> _Task objective_
Copy the complete listing exactly as shown.
::::
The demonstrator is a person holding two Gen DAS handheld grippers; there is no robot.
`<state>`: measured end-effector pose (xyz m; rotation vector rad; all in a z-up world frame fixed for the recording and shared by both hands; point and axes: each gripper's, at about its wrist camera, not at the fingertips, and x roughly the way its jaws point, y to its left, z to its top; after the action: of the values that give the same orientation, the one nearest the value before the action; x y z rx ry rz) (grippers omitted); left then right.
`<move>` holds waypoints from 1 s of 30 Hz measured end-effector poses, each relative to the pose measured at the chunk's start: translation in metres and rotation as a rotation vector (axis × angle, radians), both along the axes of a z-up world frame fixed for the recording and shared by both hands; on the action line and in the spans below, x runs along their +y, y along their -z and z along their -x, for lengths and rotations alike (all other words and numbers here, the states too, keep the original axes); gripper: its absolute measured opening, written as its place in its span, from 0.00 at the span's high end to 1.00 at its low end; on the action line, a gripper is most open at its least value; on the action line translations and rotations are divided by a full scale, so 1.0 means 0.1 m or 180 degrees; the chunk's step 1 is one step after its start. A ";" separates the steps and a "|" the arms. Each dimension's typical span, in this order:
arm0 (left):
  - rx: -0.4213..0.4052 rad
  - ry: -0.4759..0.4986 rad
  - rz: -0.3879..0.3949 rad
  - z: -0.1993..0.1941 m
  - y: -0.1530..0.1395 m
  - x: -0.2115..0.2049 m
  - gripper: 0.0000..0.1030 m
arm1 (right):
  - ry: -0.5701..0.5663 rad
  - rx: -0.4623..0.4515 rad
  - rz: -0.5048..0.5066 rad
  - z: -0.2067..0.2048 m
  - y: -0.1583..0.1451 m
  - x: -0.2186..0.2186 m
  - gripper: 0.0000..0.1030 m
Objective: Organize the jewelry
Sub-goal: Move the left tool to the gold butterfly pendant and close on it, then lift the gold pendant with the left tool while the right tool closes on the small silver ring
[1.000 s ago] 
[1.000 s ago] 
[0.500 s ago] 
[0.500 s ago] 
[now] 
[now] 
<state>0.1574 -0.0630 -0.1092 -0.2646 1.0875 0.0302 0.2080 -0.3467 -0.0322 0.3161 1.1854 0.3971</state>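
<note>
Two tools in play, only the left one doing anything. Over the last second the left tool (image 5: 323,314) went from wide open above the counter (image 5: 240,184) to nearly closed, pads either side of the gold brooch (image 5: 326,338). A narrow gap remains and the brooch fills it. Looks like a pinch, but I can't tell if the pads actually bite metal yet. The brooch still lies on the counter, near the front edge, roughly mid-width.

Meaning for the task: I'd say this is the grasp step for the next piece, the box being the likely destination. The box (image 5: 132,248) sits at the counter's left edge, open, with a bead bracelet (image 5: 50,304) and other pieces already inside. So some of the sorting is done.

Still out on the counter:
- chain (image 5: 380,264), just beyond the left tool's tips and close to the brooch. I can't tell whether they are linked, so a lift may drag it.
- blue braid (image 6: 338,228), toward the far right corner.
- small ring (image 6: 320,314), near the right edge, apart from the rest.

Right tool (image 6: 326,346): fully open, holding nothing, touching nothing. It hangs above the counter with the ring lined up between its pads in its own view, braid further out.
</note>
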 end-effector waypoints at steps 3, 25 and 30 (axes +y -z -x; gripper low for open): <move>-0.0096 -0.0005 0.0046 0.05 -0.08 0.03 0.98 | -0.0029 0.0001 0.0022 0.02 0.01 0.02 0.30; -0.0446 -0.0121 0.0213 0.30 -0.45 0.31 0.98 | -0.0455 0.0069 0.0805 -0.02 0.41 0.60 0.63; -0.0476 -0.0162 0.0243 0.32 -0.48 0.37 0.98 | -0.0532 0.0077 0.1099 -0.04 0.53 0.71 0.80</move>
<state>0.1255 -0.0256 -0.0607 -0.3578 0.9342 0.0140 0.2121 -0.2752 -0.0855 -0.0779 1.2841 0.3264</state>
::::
> _Result for this exercise_
The demonstrator is a person holding two Gen DAS handheld grippers; there is no robot.
`<state>`: measured end-effector pose (xyz m; rotation vector rad; all in a z-up world frame fixed for the recording and shared by both hands; point and axes: each gripper's, at about its wrist camera, not at the fingertips, and x roughly the way its jaws point, y to its left, z to its top; after the action: of the values that give the same orientation, the one nearest the value before the action; x y z rx ry rz) (grippers omitted); left then right.
`<move>` holds waypoints from 1 s of 30 Hz measured end-effector poses, each relative to the pose measured at the chunk's start: translation in metres and rotation as a rotation vector (axis × angle, radians), both along the axes of a z-up world frame fixed for the recording and shared by both hands; on the action line and in the spans below, x runs along their +y, y along their -z and z along their -x, for lengths and rotations alike (all other words and numbers here, the states too, keep the original axes); gripper: its absolute measured opening, written as its place in its span, from 0.00 at the span's high end to 1.00 at its low end; on the action line, a gripper is most open at its least value; on the action line translations and rotations are divided by a full scale, so 1.0 means 0.1 m or 180 degrees; the chunk's step 1 is one step after its start. A ";" separates the steps and a "|" the arms. Each dimension's typical span, in this order:
arm0 (left):
  - rx: -0.4213..0.4052 rad
  - ry: -0.4759..0.4986 rad
  - rz: -0.3879..0.3949 rad
  - z: -0.1993..0.1941 m
  - y: -0.1530..0.1395 m
  - x: -0.2115..0.2049 m
  - gripper: 0.0000..0.1030 m
arm1 (right):
  - ry: -0.5701..0.5663 rad
  - rx: -0.4623..0.4515 rad
  - rz: -0.5048..0.5066 rad
  - z: -0.2067..0.2048 m
  - y: -0.1583..0.1451 m
  - x: -0.2186..0.2186 m
  - gripper: 0.0000..0.1030 m
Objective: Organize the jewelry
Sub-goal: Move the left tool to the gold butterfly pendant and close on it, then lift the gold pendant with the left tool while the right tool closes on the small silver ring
[1.000 s ago] 
[1.000 s ago] 
[0.500 s ago] 
[0.500 s ago] 
[now] 
[now] 
<state>0.1574 -0.0630 -0.1092 -0.2646 1.0875 0.0302 0.2080 -0.3467 -0.0322 0.3161 1.1854 0.3971</state>
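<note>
Two tools in play, only the left one doing anything. Over the last second the left tool (image 5: 323,314) went from wide open above the counter (image 5: 240,184) to nearly closed, pads either side of the gold brooch (image 5: 326,338). A narrow gap remains and the brooch fills it. Looks like a pinch, but I can't tell if the pads actually bite metal yet. The brooch still lies on the counter, near the front edge, roughly mid-width.

Meaning for the task: I'd say this is the grasp step for the next piece, the box being the likely destination. The box (image 5: 132,248) sits at the counter's left edge, open, with a bead bracelet (image 5: 50,304) and other pieces already inside. So some of the sorting is done.

Still out on the counter:
- chain (image 5: 380,264), just beyond the left tool's tips and close to the brooch. I can't tell whether they are linked, so a lift may drag it.
- blue braid (image 6: 338,228), toward the far right corner.
- small ring (image 6: 320,314), near the right edge, apart from the rest.

Right tool (image 6: 326,346): fully open, holding nothing, touching nothing. It hangs above the counter with the ring lined up between its pads in its own view, braid further out.
</note>
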 end-effector waypoints at steps 3, 25 and 30 (axes +y -z -x; gripper low for open): <move>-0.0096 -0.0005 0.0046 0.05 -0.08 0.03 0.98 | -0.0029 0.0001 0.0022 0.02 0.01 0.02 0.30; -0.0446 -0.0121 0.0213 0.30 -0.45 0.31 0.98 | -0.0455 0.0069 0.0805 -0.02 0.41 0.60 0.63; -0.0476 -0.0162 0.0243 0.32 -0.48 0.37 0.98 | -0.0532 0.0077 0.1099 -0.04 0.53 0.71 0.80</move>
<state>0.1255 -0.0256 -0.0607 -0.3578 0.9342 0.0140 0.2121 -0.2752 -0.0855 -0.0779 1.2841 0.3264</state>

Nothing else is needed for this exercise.